**WHAT YOU WILL DO**. Return every line below in which "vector" appears.

**DATA FOR THIS TASK**.
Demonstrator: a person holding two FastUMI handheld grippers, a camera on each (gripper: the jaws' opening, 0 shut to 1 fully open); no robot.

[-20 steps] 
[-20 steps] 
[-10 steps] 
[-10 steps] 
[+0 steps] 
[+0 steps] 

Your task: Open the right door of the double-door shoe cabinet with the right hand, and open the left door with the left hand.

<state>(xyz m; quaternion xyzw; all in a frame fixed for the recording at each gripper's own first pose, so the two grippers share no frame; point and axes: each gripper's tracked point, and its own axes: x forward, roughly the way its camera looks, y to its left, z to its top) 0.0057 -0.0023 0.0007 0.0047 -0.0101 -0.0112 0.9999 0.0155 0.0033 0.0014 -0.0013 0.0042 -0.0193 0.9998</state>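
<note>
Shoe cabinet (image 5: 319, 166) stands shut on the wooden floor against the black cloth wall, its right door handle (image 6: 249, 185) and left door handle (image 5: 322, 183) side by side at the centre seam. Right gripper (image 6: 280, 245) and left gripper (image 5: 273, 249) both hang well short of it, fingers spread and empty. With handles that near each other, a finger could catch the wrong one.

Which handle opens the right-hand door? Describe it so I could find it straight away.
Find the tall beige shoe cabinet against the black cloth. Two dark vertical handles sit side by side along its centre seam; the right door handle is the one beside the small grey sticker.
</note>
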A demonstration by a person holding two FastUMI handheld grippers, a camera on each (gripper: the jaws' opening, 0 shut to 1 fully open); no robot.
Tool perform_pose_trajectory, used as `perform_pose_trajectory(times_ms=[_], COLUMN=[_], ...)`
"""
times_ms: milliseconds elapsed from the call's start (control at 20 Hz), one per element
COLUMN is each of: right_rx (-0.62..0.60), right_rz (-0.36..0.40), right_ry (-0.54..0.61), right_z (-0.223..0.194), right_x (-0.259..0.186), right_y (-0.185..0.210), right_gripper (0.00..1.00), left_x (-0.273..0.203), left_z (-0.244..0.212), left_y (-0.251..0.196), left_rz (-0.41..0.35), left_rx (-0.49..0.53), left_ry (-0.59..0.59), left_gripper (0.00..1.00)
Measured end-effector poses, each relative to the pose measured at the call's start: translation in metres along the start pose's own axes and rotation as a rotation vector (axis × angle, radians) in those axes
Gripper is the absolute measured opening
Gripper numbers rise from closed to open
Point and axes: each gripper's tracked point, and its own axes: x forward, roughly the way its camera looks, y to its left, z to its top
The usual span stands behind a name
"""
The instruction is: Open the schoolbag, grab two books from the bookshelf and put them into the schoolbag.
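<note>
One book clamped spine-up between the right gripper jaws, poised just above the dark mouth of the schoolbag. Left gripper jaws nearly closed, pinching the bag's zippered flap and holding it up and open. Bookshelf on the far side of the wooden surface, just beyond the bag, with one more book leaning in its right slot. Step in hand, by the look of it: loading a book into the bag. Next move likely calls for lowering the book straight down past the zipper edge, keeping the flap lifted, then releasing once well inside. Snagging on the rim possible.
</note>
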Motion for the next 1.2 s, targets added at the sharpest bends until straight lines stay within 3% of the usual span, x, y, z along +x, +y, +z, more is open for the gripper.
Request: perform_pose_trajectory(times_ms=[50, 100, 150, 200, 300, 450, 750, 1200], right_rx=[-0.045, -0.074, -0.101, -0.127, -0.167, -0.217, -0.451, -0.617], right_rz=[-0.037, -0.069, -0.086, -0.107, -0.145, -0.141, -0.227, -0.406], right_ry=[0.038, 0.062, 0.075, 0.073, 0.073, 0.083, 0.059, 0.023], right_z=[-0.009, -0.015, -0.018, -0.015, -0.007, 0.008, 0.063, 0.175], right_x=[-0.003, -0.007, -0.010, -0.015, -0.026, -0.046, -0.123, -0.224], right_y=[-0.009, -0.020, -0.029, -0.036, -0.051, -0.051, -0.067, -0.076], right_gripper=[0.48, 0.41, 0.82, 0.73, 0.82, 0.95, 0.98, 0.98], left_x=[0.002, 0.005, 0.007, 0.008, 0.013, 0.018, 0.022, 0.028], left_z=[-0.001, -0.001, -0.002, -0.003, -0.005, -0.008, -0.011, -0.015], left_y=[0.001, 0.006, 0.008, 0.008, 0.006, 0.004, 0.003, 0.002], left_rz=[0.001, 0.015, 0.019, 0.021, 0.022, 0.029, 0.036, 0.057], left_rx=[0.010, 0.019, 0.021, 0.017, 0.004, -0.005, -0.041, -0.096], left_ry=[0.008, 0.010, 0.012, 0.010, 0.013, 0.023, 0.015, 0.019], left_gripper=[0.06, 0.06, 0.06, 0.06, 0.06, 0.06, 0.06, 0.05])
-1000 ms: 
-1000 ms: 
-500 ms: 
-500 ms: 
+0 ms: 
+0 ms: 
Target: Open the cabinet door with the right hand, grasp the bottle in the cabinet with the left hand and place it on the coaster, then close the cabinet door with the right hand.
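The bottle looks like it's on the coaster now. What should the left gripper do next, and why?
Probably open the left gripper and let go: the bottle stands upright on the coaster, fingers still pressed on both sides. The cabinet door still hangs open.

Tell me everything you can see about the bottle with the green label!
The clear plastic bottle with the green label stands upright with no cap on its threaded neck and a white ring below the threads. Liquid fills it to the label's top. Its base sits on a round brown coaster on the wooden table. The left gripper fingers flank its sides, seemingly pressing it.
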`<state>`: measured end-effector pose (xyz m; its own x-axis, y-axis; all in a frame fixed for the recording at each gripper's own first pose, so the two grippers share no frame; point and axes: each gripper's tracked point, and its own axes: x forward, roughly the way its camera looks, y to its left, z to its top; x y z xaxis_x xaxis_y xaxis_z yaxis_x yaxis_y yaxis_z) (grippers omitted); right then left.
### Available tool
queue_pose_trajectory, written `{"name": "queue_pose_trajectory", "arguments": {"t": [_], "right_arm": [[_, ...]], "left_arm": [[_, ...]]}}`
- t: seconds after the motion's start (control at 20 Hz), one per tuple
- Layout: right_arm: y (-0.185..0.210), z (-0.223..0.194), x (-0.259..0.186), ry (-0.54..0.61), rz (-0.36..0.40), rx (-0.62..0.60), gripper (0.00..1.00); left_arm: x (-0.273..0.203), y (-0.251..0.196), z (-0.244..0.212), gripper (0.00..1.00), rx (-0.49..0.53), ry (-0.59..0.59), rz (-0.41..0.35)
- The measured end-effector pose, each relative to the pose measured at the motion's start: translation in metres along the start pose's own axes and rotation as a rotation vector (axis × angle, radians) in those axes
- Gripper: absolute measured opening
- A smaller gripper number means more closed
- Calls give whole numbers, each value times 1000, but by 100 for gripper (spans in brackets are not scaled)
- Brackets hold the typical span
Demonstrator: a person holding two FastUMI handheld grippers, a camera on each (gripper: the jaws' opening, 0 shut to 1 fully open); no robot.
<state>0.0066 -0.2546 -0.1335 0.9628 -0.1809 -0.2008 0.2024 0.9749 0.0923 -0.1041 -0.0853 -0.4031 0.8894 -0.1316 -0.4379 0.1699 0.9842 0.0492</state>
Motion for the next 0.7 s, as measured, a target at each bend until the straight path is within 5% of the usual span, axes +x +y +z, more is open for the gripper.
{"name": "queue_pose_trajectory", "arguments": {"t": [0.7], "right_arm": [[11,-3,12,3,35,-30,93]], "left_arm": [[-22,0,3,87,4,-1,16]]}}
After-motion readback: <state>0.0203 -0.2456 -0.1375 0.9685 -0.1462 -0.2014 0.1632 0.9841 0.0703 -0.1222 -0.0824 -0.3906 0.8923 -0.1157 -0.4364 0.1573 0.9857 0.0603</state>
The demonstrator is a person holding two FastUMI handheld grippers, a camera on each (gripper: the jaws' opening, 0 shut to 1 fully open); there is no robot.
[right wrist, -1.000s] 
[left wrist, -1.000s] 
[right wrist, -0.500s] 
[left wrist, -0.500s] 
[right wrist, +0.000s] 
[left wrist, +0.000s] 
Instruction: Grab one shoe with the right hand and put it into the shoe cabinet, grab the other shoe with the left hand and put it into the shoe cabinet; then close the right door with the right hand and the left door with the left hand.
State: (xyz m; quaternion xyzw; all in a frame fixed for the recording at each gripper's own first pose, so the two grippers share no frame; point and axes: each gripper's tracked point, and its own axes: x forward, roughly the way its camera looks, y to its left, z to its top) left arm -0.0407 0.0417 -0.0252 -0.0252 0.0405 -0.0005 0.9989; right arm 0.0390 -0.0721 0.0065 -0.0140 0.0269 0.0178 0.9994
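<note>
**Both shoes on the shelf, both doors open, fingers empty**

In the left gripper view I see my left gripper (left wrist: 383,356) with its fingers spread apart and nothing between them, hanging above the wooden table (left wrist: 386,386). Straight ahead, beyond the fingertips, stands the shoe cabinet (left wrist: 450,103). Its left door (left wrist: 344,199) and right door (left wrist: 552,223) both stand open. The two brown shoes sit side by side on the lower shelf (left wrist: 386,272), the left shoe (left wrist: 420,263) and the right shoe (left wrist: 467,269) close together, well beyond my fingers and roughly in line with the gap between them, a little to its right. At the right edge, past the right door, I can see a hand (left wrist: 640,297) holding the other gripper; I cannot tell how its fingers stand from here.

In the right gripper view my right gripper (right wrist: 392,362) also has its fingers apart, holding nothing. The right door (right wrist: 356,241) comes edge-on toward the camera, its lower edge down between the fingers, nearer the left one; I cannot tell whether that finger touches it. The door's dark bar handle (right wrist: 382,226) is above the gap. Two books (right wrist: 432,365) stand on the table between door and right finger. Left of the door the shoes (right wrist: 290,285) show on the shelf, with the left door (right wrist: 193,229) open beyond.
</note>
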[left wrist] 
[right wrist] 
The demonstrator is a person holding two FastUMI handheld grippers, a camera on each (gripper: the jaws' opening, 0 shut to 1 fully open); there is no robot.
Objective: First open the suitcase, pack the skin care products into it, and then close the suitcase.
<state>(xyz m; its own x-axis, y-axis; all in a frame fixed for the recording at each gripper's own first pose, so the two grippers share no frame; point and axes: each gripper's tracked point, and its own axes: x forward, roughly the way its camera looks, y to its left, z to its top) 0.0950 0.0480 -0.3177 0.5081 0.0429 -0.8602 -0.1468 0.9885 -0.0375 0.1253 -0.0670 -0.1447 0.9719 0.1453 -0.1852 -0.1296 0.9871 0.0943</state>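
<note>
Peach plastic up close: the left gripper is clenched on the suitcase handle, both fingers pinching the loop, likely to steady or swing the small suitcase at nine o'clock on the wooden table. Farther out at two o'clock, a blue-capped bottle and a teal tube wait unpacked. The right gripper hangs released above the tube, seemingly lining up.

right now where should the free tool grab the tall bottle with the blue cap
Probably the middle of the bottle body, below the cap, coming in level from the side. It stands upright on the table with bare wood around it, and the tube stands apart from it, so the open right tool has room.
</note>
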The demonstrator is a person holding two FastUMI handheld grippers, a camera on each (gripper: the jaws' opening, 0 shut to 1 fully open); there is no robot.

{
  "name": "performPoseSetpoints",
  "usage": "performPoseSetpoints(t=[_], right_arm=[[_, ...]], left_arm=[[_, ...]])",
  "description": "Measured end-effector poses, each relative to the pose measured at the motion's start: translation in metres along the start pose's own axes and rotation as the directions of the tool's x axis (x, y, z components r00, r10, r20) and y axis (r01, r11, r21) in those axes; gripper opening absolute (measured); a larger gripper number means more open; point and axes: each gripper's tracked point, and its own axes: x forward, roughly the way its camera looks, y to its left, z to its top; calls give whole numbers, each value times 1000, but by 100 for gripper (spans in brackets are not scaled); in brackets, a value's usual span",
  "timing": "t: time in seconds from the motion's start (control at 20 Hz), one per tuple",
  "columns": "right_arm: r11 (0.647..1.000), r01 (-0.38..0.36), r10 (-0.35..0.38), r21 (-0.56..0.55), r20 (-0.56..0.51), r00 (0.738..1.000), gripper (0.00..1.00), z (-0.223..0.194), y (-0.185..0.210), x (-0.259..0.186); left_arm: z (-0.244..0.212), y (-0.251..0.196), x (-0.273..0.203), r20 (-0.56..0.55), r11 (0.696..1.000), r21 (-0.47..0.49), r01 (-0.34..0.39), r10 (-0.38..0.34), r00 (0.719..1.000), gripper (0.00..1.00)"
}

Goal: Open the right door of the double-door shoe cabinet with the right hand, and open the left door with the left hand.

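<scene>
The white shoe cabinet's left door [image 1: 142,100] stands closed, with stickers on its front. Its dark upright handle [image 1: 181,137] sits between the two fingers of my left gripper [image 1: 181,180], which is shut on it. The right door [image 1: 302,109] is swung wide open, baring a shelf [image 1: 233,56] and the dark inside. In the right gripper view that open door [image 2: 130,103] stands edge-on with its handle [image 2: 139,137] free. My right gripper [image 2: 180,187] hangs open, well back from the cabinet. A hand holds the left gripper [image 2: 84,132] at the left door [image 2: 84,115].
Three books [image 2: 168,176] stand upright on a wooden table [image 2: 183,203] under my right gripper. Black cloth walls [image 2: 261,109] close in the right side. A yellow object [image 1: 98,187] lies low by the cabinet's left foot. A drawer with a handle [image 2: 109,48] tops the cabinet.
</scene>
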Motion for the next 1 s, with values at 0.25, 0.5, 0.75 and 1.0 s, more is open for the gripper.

**EXERCISE ANSWER**.
Measured end-effector poses, each relative to the pose measured at the call's start: translation in metres along the start pose's own axes and rotation as a rotation vector (axis × angle, radians) in those axes
- The measured end-effector pose, each relative to the pose measured at the motion's start: translation in metres along the start pose's own axes and rotation as a rotation vector (axis × angle, radians) in those axes

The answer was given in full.